╔══

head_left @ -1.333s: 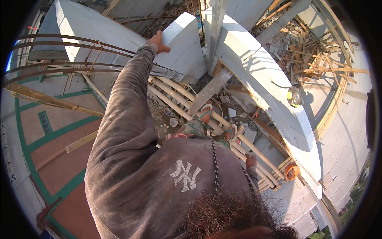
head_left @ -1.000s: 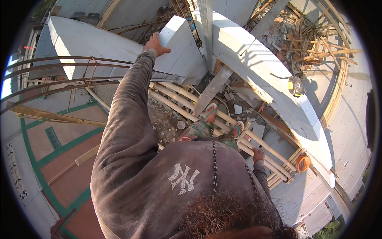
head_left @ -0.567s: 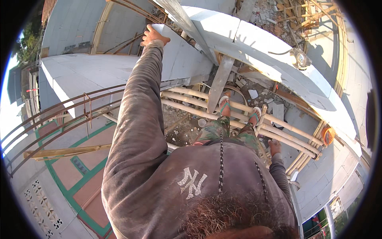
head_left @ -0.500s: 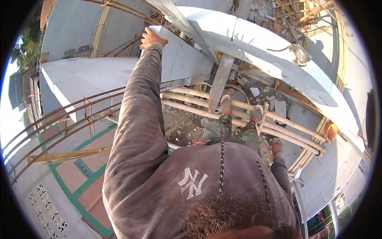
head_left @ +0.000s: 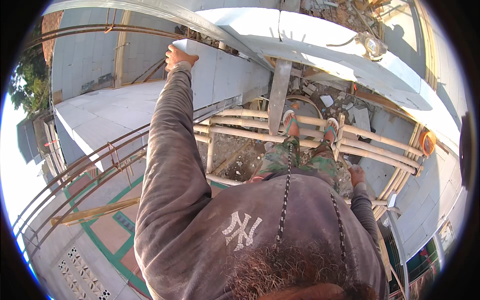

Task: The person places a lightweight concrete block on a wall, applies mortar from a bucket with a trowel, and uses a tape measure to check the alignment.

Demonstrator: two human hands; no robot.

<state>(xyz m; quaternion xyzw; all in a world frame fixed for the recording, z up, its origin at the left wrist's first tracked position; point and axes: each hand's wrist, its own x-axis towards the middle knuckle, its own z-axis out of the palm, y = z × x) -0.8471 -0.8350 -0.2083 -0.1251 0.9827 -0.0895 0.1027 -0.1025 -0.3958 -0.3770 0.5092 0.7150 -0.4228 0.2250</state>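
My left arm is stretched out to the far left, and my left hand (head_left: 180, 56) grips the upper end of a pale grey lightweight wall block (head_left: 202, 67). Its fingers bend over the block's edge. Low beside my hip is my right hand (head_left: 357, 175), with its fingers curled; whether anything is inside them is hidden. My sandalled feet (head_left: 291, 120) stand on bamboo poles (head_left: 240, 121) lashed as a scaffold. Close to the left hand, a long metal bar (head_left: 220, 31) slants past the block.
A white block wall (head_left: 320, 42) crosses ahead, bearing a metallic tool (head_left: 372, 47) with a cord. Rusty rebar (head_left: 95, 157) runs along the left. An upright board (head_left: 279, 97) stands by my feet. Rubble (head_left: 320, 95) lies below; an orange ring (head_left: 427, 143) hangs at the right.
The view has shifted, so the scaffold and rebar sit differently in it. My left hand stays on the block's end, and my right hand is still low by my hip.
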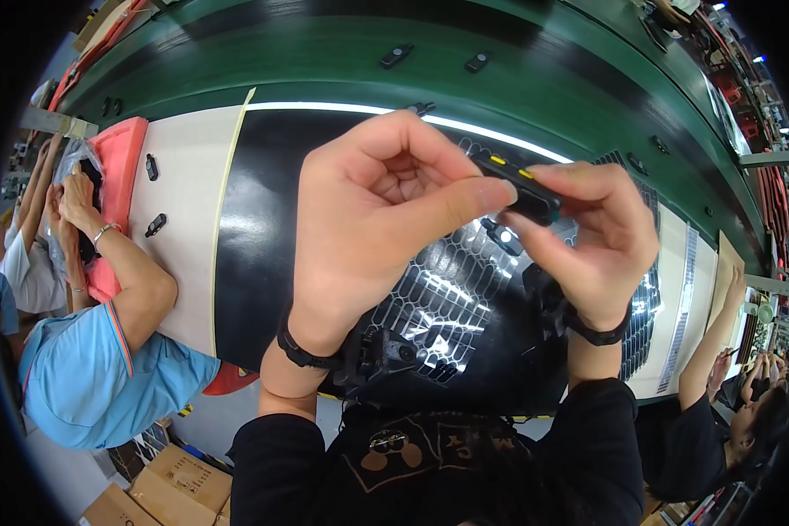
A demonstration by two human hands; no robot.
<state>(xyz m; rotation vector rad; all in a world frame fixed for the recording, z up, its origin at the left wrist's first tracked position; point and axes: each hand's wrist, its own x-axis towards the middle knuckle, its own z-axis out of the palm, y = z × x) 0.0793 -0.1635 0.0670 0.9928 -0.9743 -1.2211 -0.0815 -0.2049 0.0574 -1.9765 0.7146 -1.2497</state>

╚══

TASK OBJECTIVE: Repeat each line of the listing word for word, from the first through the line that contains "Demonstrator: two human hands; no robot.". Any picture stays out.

SOLUTION TO THE PROBLEM:
head_left @ -1.333s: 
head_left @ -1.000s: 
head_left @ -0.567s: 
head_left @ -0.500s: 
head_left @ +0.000s: 

Task: The person places a lightweight concrete block on a wall, applies mortar from a bucket with a trowel, and uses a tape measure to check the alignment.

Demonstrator: two human hands; no robot.

There is nothing more to add to the answer.